Human Interaction Services provide the means to consistently present data to the end user in the appropriate format. They comprise services that assist in the formulation of customer data requests and enable visualization and presentation of the data accessed.

Specific services include:

  • Presentation
  • Transformation
  • Browser
  • Meta indices
  • Portal and personalization

3.4.5 Data Interchange Services

Specific Data Interchange Services include:

  • Information format
  • eForm
  • Instant messaging
  • Application messaging
  • Application-to-application communications
  • Enterprise application integration

3.4.6 Data Management Services

Specific Data Management Services include:

  • Information and data access
  • Transformation mapping
  • Query distribution
  • Aggregation
  • Search
  • File

Information access services provide the ability for an application to access an integrated view of data, regardless of whether the data exists in a mainframe system or in a distributed system. The information access services ensure that data integrity is maintained among multiple databases, and also provide online data cleansing (whereby data is checked against data rules for each access).

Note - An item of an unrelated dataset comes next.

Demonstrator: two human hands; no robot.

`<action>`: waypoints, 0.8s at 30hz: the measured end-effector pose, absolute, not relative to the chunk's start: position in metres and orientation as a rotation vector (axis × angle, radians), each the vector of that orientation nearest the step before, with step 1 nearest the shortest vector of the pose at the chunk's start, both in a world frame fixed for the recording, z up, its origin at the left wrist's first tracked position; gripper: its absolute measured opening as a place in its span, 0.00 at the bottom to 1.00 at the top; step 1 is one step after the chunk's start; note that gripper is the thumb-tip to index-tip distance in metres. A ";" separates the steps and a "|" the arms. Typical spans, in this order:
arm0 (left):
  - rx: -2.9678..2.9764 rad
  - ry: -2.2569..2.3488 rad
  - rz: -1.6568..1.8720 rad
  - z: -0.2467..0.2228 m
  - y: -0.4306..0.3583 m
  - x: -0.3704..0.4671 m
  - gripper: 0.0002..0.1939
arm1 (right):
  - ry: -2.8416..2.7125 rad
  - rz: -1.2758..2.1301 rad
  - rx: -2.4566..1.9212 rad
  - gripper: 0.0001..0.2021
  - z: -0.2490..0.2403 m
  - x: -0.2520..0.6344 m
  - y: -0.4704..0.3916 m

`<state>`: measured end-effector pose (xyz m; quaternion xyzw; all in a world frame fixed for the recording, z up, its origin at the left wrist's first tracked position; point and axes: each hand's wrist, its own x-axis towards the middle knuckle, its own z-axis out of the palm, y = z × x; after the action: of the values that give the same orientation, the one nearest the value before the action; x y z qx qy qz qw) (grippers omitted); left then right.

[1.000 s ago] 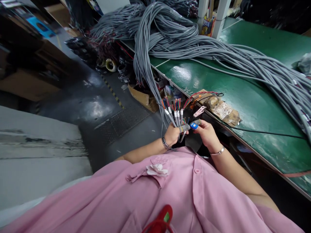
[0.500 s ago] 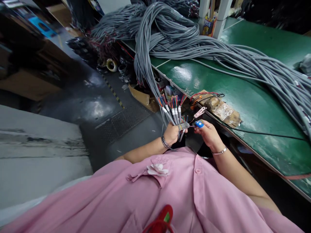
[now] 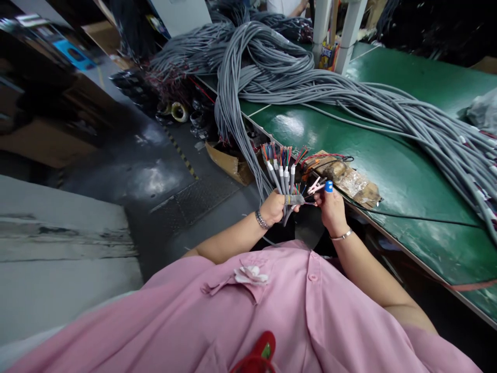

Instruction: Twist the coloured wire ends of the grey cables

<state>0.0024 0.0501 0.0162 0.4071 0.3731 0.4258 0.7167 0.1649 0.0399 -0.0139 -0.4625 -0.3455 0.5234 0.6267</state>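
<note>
Grip on cables, packet lettering blurred

A green bench — glossy, with pale lines across it — bears a thick heap of grey cables, looped at the far left, spilling over the edge there and stretching away to the right. At the near edge lies a wrapped block, a black lead running rightward from beside it. A plastic bag sits far right. Striped tape marks the dark floor.
</note>
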 end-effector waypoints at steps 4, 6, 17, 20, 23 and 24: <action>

Data access services provide open interfaces to legacy data, provide new applications for standard database access services to vast amounts of existing data, and provide standard access services to new data types.

3.4.7 Additional Operating System Services

Specific additional Operating System Services include:

  • Event brokering
  • Workflow

These additional services enable the flow of information, as depicted in Figure 11.

Figure 11: Workflow Services Enable Information Flow

Workflow denotes the concept of automating processes by facilitating user interactions and executing applications according to a process map. Workflow services enable integration of enterprise applications, resulting in applications of extended value.

Workflow services also address the needs of managing an environment where legacy systems are prevalent.

Workflow services also provide a means to encapsulate existing applications, thereby supporting customer needs to leverage existing assets.

3.5 Qualities

The Qualities component of the model is supported by quality of service services, including the various services required to maintain the quality of the system as specified in Service Level Agreements (SLAs).

Included in this are the services to post conditions to, and react to requests from, the Quality of Service Manager.

 



Footnotes

[1] Interoperable Enterprise, Business Scenario (K022), October 2002, published by The Open Group (see Referenced Documents).

[2] The TOGAF® Technical Reference Model (TRM), TOGAF Series Guide (G175), September 2017, published by The Open Group (see Referenced Documents).